Return only the lines from the top of the data down to the one that holds "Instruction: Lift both", both included, without any pictures.
Start of Stored data
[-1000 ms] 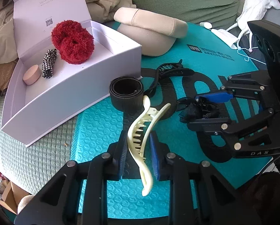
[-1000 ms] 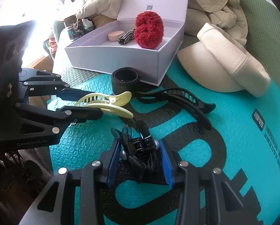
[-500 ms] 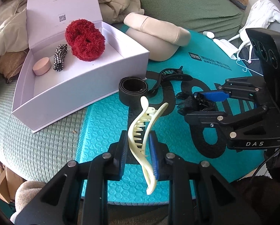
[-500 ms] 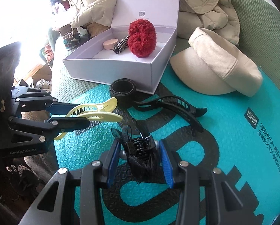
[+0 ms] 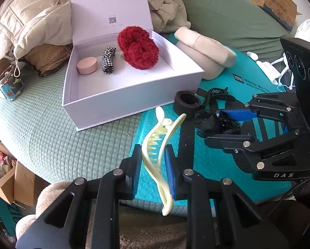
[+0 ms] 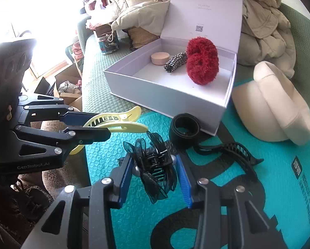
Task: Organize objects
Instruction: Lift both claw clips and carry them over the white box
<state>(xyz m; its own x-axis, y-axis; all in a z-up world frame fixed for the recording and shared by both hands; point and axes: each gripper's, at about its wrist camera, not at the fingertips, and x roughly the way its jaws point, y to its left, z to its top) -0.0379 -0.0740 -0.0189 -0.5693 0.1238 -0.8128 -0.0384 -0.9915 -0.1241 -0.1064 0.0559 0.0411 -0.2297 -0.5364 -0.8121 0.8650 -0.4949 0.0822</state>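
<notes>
Both grippers are clenched on hair clips. Low in the left wrist view, the left gripper (image 5: 154, 171) pinches a pale yellow hair clip (image 5: 158, 145) that stands upright above the teal mat (image 5: 217, 161). Low in the right wrist view, the right gripper (image 6: 155, 178) grips a black bow clip (image 6: 155, 166). At upper centre, the open white box (image 5: 134, 91) holds a red scrunchie (image 5: 138, 49), a checked scrunchie (image 5: 108, 60) and a pink round case (image 5: 87, 65).
</notes>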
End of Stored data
§ Task output
[-1000 ms] 
[-1000 ms] 
[-500 ms] 
[-500 ms] 
[+0 ms] 
[+0 ms] 
Task: Organize objects
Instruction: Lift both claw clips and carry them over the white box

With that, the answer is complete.